Sbaglia secondo me chi cerca quel che han da dire i Genesis con questo album nella morale del racconto o nel significato dei testi. Ho proposto inizialmente di pensare a the Lamb come a un quadro in cui la rappresentazione del soggetto avviene attraverso il gioco dei colori. Qui i colori utilizzati sono le suggestioni e il racconto serve quindi a crearne in aggiunta a quelle create dalla musica, non a comunicare un messaggio. L'altra ipotesi da cui parto è che il soggetto che vollero rappresentare è lo stato d'animo della loro generazione, e allora la sconclusionatezza del viaggio raccontato ha probabilmente lo scopo di trasmettere all'ascoltatore l'inquietudine di fronte all'ignoto e la caduta delle certezze, parte di quello stato d'animo.
Al coro di voci che in seguito definirono nebuloso il lavoro di Gabriel si è aggiunta col tempo anche quella di Banks. La musica dimostra invece che durante la lavorazione del disco aveva le idee chiare e ben il linea con il suo cantante. Ma gli sono grato per troppe cose, su tutte l'assolo di ‘In the Cage', per dare importanza a questi suoi comportamenti da suocera acidella.
Sotto l'aspetto strettamente musicale non ho praticamente niente da aggiungere alle analisi svolte nelle altre recensioni. Faccio solo un osservazione sull'uso del basso. Per una volta si rivela un elemento fortemente caratterizzante del suono. Ci sono finalmente delle gran belle linee in questo album (quella della title track la mia preferita). Devo aver letto da qualche parte che Rutherford ci mise dentro anche un bel po' di accordi.
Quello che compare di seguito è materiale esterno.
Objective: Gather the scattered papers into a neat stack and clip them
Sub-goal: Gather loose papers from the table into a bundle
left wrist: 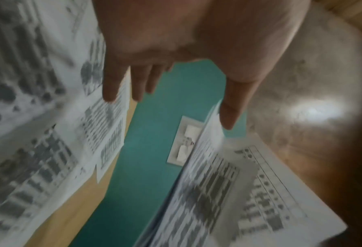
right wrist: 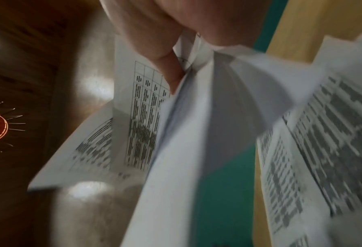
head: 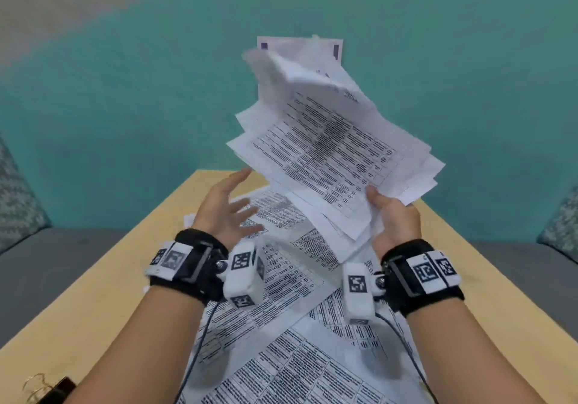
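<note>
right hand (head: pixel 394 219) pinching a fanned bundle of printed sheets (head: pixel 331 147) raised above the wooden table (head: pixel 93 294), left hand (head: pixel 225 208) spread and empty beside it, loose sheets (head: pixel 281 325) lying on the table

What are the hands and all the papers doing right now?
Right hand: grips the bunch of papers by its lower corner.
Bunch of papers: held up in the air, fanned out and uneven.
Left hand: fingers spread, holds nothing.
Loose papers: lie scattered and overlapping on the table.
Dark thing at the table's near left corner: too cut off to tell.
</note>
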Motion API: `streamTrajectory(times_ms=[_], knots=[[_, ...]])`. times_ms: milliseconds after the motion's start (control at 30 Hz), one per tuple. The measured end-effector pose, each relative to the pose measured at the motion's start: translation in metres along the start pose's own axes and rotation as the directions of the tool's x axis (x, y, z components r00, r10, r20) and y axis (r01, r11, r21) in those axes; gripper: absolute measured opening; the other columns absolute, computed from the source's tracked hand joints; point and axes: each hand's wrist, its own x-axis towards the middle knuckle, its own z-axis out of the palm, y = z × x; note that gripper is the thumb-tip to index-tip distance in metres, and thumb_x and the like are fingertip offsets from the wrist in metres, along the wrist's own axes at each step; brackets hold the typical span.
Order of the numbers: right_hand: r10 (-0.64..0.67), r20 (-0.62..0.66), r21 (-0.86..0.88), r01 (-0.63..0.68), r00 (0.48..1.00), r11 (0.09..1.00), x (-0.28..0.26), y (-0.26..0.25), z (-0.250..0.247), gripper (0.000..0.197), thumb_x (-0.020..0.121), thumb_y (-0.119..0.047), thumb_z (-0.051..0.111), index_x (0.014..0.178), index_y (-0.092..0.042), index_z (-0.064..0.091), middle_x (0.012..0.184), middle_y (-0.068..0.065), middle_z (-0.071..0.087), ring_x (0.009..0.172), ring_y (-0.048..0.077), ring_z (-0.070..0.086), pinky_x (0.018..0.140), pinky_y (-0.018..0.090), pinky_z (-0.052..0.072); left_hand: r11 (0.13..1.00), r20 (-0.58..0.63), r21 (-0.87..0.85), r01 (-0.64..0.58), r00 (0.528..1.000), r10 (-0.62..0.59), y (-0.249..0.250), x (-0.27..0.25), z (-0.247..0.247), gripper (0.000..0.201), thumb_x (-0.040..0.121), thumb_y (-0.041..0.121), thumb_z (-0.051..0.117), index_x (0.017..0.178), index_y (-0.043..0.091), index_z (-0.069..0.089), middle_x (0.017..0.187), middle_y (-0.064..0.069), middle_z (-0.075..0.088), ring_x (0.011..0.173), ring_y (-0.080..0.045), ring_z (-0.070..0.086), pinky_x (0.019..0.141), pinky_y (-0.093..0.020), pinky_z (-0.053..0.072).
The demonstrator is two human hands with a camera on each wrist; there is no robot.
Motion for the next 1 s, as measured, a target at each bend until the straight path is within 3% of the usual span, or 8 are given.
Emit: streamTrajectory(times_ms=[167, 267, 367, 533, 667, 767, 933, 1000], knots=[[0.092, 0.15, 0.036, -0.098, 0.984, 0.994, -0.016, 0.023, 0.028, 0.042, 0.08, -0.007, 0.08, 0.119, -0.002, 0.066, 0.107, 0.013, 0.077, 0.097, 0.033, 0.074, 0.086, 0.049, 0.06, 0.994, -0.002, -0.04, -0.103, 0.995, 0.103, -0.013, -0.005, 0.026, 0.054, 0.082, 0.015, 0.08, 0.13, 0.001, 0.058, 0.095, -0.009, 0.067, 0.074, -0.024, 0.068, 0.067, -0.037, 0.056], [0.105, 0.257, -0.017, -0.105, 0.961, 0.994, -0.025, 0.029, 0.033, 0.043, 0.08, -0.004, 0.079, 0.12, 0.004, 0.065, 0.108, 0.019, 0.076, 0.1, 0.037, 0.073, 0.095, 0.052, 0.055, 0.974, -0.183, 0.035, -0.225, 0.956, 0.228, -0.006, -0.004, 0.025, 0.053, 0.083, -0.005, 0.075, 0.126, 0.006, 0.045, 0.102, -0.005, 0.064, 0.088, -0.023, 0.064, 0.082, -0.038, 0.051], [0.06, 0.228, -0.05, -0.05, 0.972, 0.997, -0.022, 0.024, 0.028, 0.045, 0.077, -0.001, 0.079, 0.12, 0.002, 0.065, 0.107, 0.018, 0.076, 0.101, 0.037, 0.073, 0.095, 0.048, 0.056, 0.949, -0.202, 0.062, -0.31, 0.927, 0.316, 0.004, -0.005, 0.019, 0.087, 0.083, -0.007, 0.076, 0.153, 0.004, 0.026, 0.134, -0.01, 0.055, 0.11, -0.024, 0.058, 0.108, -0.043, 0.043], [-0.243, 0.027, -0.155, 0.244, 0.97, 0.957, -0.007, -0.007, 0.009, 0.052, 0.084, -0.022, 0.077, 0.132, -0.022, 0.058, 0.124, -0.001, 0.066, 0.106, 0.014, 0.064, 0.089, 0.039, 0.054, 0.905, -0.168, 0.199, -0.376, 0.896, 0.41, 0.024, -0.007, 0.0, 0.08, 0.066, 0.012, 0.092, 0.129, -0.006, 0.045, 0.123, -0.015, 0.06, 0.115, -0.032, 0.061, 0.096, -0.042, 0.052], [-0.163, 0.169, -0.227, 0.2, 0.972, 0.953, -0.004, -0.03, -0.001, 0.033, 0.095, -0.047, 0.061, 0.122, -0.027, 0.057, 0.116, -0.004, 0.069, 0.104, 0.013, 0.064, 0.089, 0.039, 0.049, 0.887, 0.031, 0.278, -0.37, 0.926, 0.376, 0.024, -0.006, -0.006, 0.103, 0.046, 0.017, 0.101, 0.136, -0.002, 0.054, 0.126, -0.017, 0.07, 0.109, -0.035, 0.071, 0.098, -0.053, 0.056], [-0.166, 0.275, -0.149, 0.213, 0.947, 0.966, -0.007, -0.035, 0.0, 0.022, 0.102, -0.035, 0.056, 0.1, -0.014, 0.065, 0.077, -0.006, 0.07, 0.071, 0.013, 0.066, 0.071, 0.032, 0.047, 0.839, 0.161, 0.405, -0.363, 0.932, 0.325, 0.017, -0.014, 0.001, 0.057, 0.067, -0.004, 0.087, 0.119, 0.005, 0.067, 0.109, -0.011, 0.079, 0.105, -0.033, 0.074, 0.1, -0.055, 0.054], [-0.356, 0.224, -0.177, 0.397, 0.907, 0.9, -0.009, -0.034, 0.01, 0.025, 0.097, -0.038, 0.06, 0.097, -0.014, 0.067, 0.094, -0.007, 0.071, 0.085, 0.015, 0.064, 0.081, 0.037, 0.048, 0.813, 0.237, 0.438, -0.383, 0.922, 0.307, 0.012, -0.017, 0.003, 0.051, 0.07, -0.006, 0.086, 0.113, 0.012, 0.066, 0.11, -0.004, 0.079, 0.107, -0.026, 0.073, 0.106, -0.053, 0.049], [-0.42, 0.18, -0.144, 0.446, 0.89, 0.883, -0.007, -0.034, 0.009, 0.021, 0.096, -0.033, 0.064, 0.095, -0.012, 0.069, 0.097, -0.007, 0.073, 0.09, 0.017, 0.068, 0.084, 0.04, 0.054, 0.833, 0.186, 0.408, -0.373, 0.927, 0.324, 0.014, -0.017, 0.002, 0.076, 0.057, 0.007, 0.095, 0.126, 0.008, 0.061, 0.12, -0.007, 0.075, 0.115, -0.029, 0.069, 0.109, -0.055, 0.046]])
Il suono è molto aggressivo, e l'utilizzo del Rickenbacher e del plettro spiegherebbero questo fatto. Quel che so per certo è che Pluto utilizzò effettivamente questo basso nel tour, assieme ad una altro double neck, un Micro-Frets, non ho idea di che suono abbia.
Strano bassista Rutherford: gran pestatore di pedaliere moog taurus fino a the Lamb, e le dita quasi sempre incollate a delle dodici corde, e per il resto della carriera un trionfo di double neck. Il basso più convenzionale che gli ho visto in mano è proprio il Rick, per il resto modelli poco distanti dall'artigianale: il succitato Micro-Frets, l'esteticamente pregevole Shergold (a livello sonoro non ho idea), il plasticoso Steinberger, per arrivare a quello strumento mutante del tour 2007 fusione di chitarra Gibson e basso Yamaha. Mai un Jazz o un Precision che io sappia.
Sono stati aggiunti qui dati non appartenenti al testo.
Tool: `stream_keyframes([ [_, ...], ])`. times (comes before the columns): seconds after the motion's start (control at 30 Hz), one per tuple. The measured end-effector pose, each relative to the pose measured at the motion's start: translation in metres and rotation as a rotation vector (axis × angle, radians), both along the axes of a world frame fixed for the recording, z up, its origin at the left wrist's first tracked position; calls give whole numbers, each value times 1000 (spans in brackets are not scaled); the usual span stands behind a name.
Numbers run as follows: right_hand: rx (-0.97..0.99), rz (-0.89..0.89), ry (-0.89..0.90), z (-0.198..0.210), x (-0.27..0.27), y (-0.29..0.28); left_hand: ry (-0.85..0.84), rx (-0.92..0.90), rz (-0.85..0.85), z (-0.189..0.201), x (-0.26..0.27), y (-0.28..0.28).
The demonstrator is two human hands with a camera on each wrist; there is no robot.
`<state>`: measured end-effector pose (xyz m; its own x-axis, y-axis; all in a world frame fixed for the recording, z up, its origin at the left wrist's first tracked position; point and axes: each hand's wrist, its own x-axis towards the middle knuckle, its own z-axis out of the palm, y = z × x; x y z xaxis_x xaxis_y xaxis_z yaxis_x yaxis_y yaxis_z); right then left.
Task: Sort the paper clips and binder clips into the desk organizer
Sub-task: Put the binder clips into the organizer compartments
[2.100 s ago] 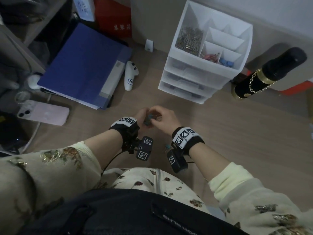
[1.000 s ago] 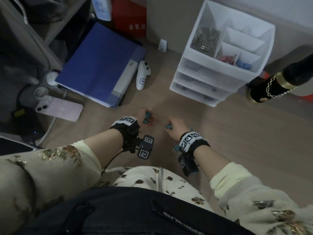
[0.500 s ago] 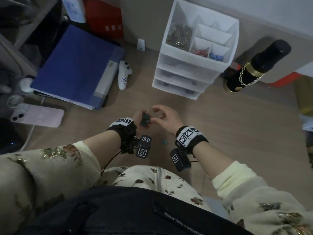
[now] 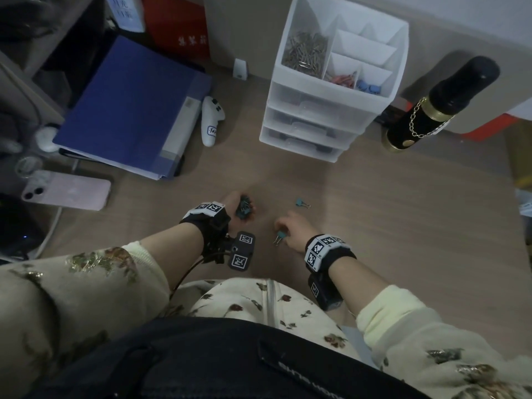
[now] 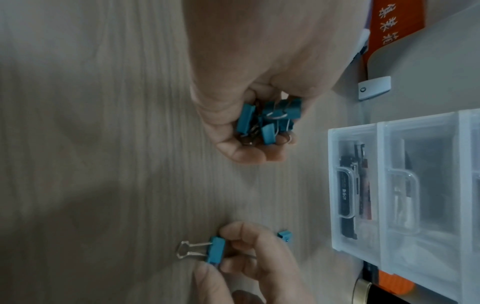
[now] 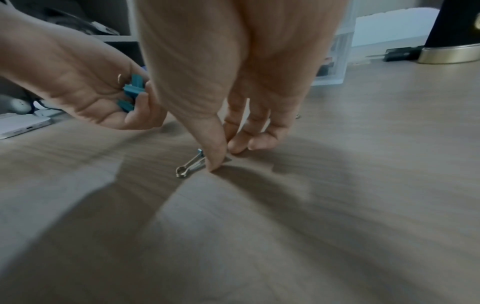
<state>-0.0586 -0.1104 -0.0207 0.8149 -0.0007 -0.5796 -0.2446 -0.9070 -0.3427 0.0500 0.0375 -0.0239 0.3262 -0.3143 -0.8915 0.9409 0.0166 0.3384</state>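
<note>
My left hand [image 4: 236, 210] cups several teal binder clips [image 5: 267, 121] in its curled fingers, just above the wooden desk. To its right, my right hand [image 4: 289, 230] pinches one teal binder clip [image 4: 279, 237] that lies on the desk, thumb and fingers on its body [image 5: 215, 255]. Another teal binder clip [image 4: 302, 203] lies loose further out. The white desk organizer [image 4: 331, 102] stands at the back; its top compartments hold metal paper clips [image 4: 306, 51], pink clips [image 4: 342, 79] and blue clips [image 4: 368, 87].
A blue binder [image 4: 129, 110] and a white controller [image 4: 211, 120] lie to the left, a pink phone [image 4: 66, 191] nearer me. A black and gold bottle [image 4: 437, 105] stands right of the organizer. Bare desk stretches to the right.
My right hand has left the left hand and dropped to the desk, where it now pinches a single clip. The left hand still holds its bunch.
</note>
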Motion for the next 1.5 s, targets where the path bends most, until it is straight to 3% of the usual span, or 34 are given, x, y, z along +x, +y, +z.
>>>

Proprio nel periodo in cui crearono quello che secondo me è la loro opera più bella, i Genesis si macchiarono di una grave colpa di fronte al mondo della musica. Diedero poco spazio al loro particolarissimo chitarrista. Pochini i gioiellini di sua fattura all'interno dell'album: Cuckoo Cocoon, il cuore rasato, l'arrivo dell'Anestetista Supernaturale, e la nippon introduzione, un po' cacacazz a dir la verità, di Colony of Slippermen. Un magro bottino insomma, anche se l'Anestetista è tra i pezzi più belli dei Genesis per me.
L'album venne fuori in un periodo caratterizzato da un bel po' di contrasti all'interno della band. I fatti sono arcinoti a chi conosce i Genesis, che ne sa forse di più di quanto gli stessi membri del gruppo ricordino. Per chi invece non ne sapesse nulla e fosse interessato ad avere lumi a riguardo, potrà trovare valanghe di informazioni un po' ovunque, su questo sito e altrove, tranne qua.
Bellissima la copertina dello studio Hipgnosis.
E dopo questo pippone senza senso faccio un caro saluto a chi è arrivato fino a qui senza mandarmici neanche una volta.